Information provided =>
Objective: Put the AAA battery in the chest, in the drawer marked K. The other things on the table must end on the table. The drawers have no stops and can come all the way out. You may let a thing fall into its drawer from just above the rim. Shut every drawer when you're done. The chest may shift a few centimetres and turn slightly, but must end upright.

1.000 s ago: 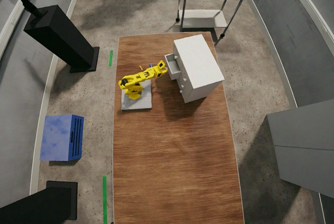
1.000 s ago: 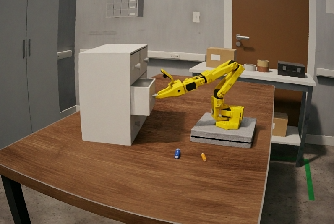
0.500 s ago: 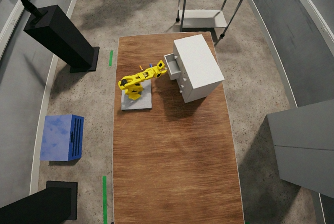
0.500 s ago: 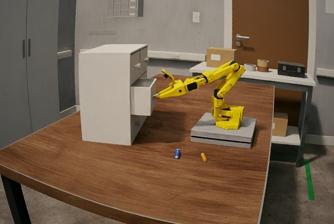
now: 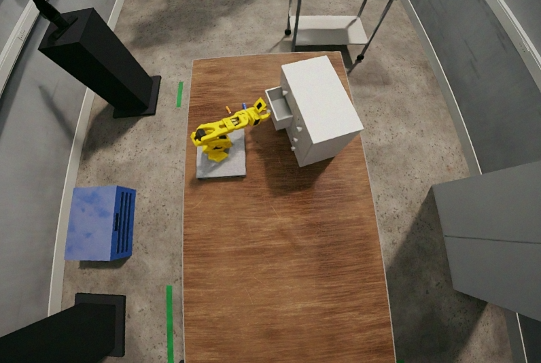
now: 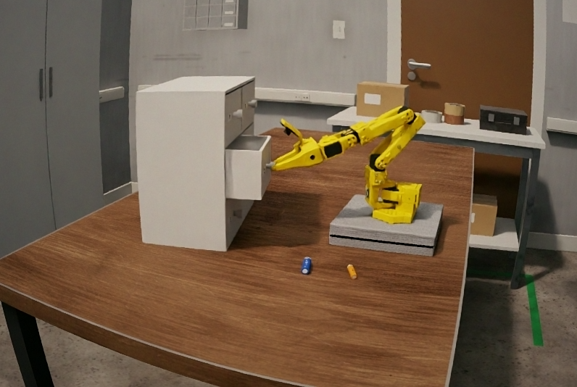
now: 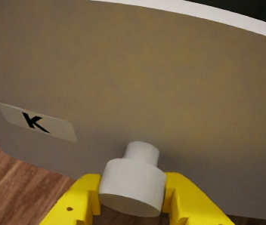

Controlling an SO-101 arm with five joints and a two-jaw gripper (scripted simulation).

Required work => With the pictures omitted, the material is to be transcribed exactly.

Answer =>
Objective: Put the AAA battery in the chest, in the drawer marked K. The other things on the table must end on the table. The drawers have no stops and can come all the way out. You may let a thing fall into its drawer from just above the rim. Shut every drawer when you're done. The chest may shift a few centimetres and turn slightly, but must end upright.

1.000 s ago: 
1.000 s ago: 
0.500 s ago: 
0.500 s ago: 
now: 
now: 
now: 

Controlling an SO-101 arm with five joints and a two-jaw gripper (scripted simulation).

No more output is needed here.